Jonny Labey (born 15 January 1993) is a Jersey actor, writer and filmmaker. On television, he is known for his roles as Paul Coker in the BBC soap opera EastEnders (2015–2016) and Rex Gallagher in the Channel 4 soap opera Hollyoaks (2024–2026). He is also known for his theatre work. He starred in the West End production of Strictly Ballroom.

==Early life==
Labey is from Grouville, Jersey. He attended Grouville School and Victoria College. He began dancing aged 5 and appeared in his first stage show aged 8 as part of the Jersey Amateur Dramatic Club.
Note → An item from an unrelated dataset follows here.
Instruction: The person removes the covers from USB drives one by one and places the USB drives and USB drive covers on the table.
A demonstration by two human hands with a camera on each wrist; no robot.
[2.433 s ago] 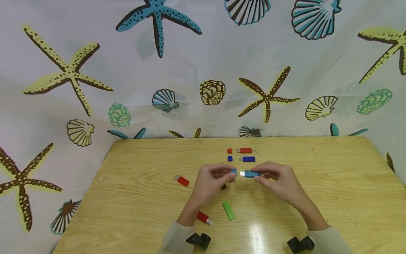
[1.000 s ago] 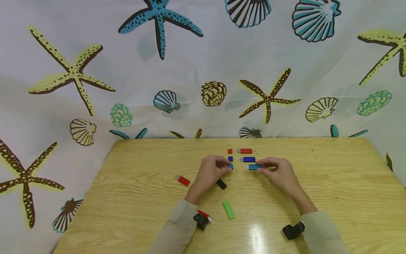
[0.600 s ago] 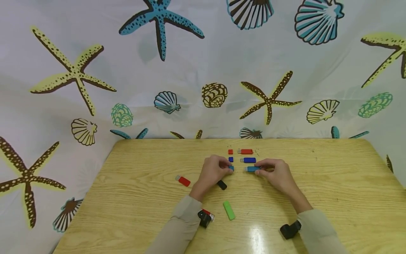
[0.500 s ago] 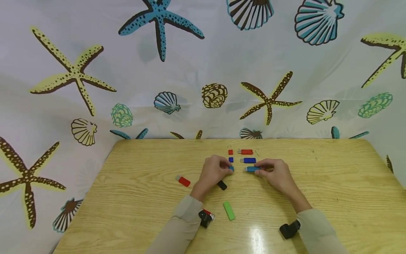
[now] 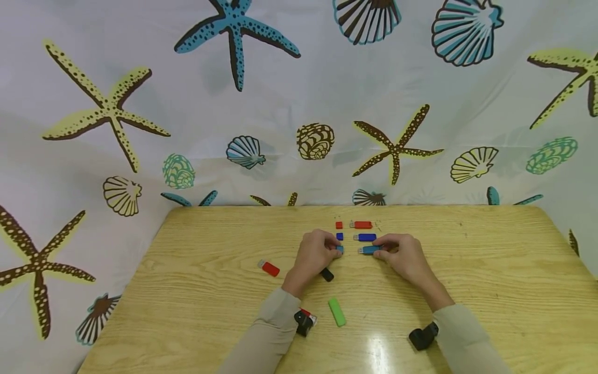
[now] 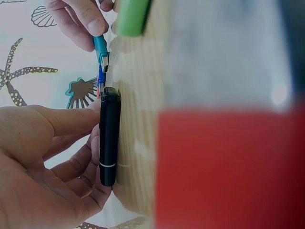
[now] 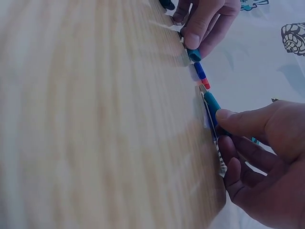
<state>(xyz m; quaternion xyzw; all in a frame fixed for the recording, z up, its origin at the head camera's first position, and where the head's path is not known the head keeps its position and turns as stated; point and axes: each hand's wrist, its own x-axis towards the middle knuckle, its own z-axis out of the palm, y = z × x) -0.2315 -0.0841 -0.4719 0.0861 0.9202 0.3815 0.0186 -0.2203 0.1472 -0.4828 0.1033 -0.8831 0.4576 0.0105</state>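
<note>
My left hand (image 5: 314, 257) pinches a small light-blue cap (image 7: 194, 55) between thumb and fingertips. Facing it across a short gap, a light-blue USB stick (image 5: 369, 250) points its metal plug left, its rear end gripped by my right hand (image 5: 407, 257). Both pieces are at the tabletop, in line with each other. Just beyond them lie a dark-blue cap (image 5: 339, 237) and a dark-blue USB stick (image 5: 366, 237). Farther back come a red cap (image 5: 338, 225) and an uncapped red USB stick (image 5: 362, 225). Fingers hide part of the light-blue pieces.
A black USB stick (image 5: 327, 275) lies by my left wrist, partly covered in the head view. Closer to me is a green stick (image 5: 337, 311). One red USB stick (image 5: 269, 268) lies to the left; another (image 5: 307, 313) is partly under my left wrist camera. A patterned cloth hangs behind the table.
Both hands have carried the light-blue cap and stick slightly away from me, down to the tabletop alongside the dark-blue pair. Over the last half second the hands have barely shifted.
</note>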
In 2011, he left Jersey to take a BA course at the Doreen Bird College of Performance in Sidcup, London, graduating in 2014. His cousin is fellow actor Philip Labey, known for starring as "Acorn" in various television advertisements for Oak Furnitureland alongside Stephen Critchlow in the mid-2010s.

==Career==
After graduating, Labey appeared in stage shows including In the Heights and White Christmas. He appeared in Leon Lopez's film Soft Lad. Labey joined the cast of EastEnders in 2015, in the role of Paul Coker, the grandson of Les Coker (Roger Sloman) and Pam Coker (Lin Blakley). The character falls in love with Ben Mitchell (Harry Reid), but was later killed off in a homophobic attack. Labey appeared in EastEnders between 1 June 2015 and 8 September 2016, appearing in 106 episodes. His first role after leaving EastEnders was as the lead character, Rupert Brooke, in the play Verge of Strife, staged in Edinburgh in August 2016. In 2017, he was a contestant on ITV's Dance Dance Dance.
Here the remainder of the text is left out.